*Task description*: Across the following data, how many lines include the string "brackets"? Reply with the number and nothing more.

|---|

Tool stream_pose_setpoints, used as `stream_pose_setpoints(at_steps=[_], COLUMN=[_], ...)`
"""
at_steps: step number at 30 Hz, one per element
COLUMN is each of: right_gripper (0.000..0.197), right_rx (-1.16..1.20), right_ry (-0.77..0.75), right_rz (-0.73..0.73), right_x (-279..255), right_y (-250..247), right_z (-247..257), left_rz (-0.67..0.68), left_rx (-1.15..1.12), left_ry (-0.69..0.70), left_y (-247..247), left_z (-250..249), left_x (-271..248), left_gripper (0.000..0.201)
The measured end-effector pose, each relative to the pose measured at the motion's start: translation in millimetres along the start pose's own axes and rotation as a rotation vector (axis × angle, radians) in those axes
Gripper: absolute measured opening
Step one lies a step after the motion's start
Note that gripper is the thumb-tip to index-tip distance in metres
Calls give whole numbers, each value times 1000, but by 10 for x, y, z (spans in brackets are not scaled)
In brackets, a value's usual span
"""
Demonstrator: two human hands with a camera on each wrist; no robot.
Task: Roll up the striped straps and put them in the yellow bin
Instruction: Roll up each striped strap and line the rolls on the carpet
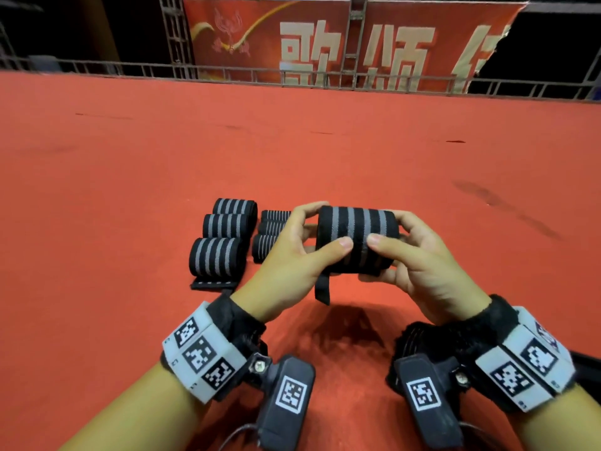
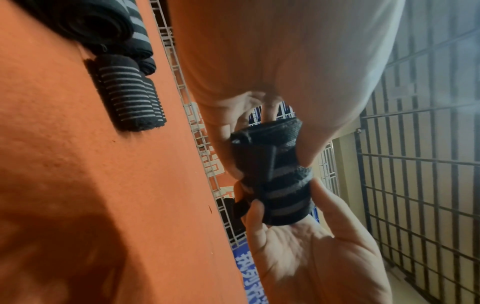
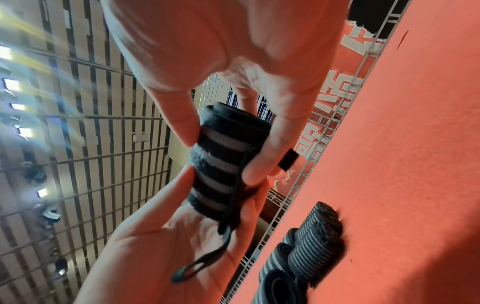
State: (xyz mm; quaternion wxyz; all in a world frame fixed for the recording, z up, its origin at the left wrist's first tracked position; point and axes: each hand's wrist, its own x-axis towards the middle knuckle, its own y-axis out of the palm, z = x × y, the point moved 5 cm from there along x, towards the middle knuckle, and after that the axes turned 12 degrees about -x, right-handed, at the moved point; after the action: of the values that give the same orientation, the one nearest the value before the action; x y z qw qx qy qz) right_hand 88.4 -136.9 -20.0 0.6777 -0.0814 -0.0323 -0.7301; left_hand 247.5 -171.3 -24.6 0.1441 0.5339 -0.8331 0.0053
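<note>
With your left hand (image 1: 292, 255) and right hand (image 1: 419, 262) both grasping the rolled striped strap (image 1: 356, 239) above the desk (image 1: 325, 151), at 3 o'clock of the finished rolls (image 1: 224, 239), grip its soft, springy barrel firmly, or it'll likely unwind

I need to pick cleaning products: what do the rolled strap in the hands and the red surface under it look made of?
The rolled strap, held by the left hand and right hand, looks like thick woven elastic fabric, matte black with grey stripes; its fuzzy, ribbed edges show in the right wrist view. The red surface looks like short-pile carpet or felt, matte and faintly grainy, though that is a guess.
</note>
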Motion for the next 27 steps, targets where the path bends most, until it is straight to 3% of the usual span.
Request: stream_pose_setpoints(at_steps=[4,9,15,18,21,24,27], right_gripper=[44,29,21,12,19,31,39], right_rx=[-62,-78,-118,-176,-348,-669,-771], right_ry=[26,107,306,383,486,429,385], right_rz=[21,80,106,105,66,19,-37], right_x=[-33,-210,-277,-228,-161,-48,98], right_y=[195,679,1464,1781,1980,2078,2110], right_z=[77,135,-78,-263,-535,-653,-612], left_rz=[-71,-164,-333,-402,-432,-446,-451], left_rx=[2,15,45,135,296,664,676], left_ry=[-6,-27,-187,-276,-364,-430,-407], left_y=[-155,-548,-1211,-1500,-1671,-1809,-1903], left_z=[-95,-246,-126,7,152,212,221], left_x=[-168,-531,-887,-992,-1032,-1012,-899], left_gripper=[58,55,53,44,38,35,33])
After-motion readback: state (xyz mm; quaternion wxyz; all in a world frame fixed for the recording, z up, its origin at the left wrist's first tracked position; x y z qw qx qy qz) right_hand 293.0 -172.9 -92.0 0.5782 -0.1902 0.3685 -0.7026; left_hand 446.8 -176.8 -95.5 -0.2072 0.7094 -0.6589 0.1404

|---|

*Expected answer*: 2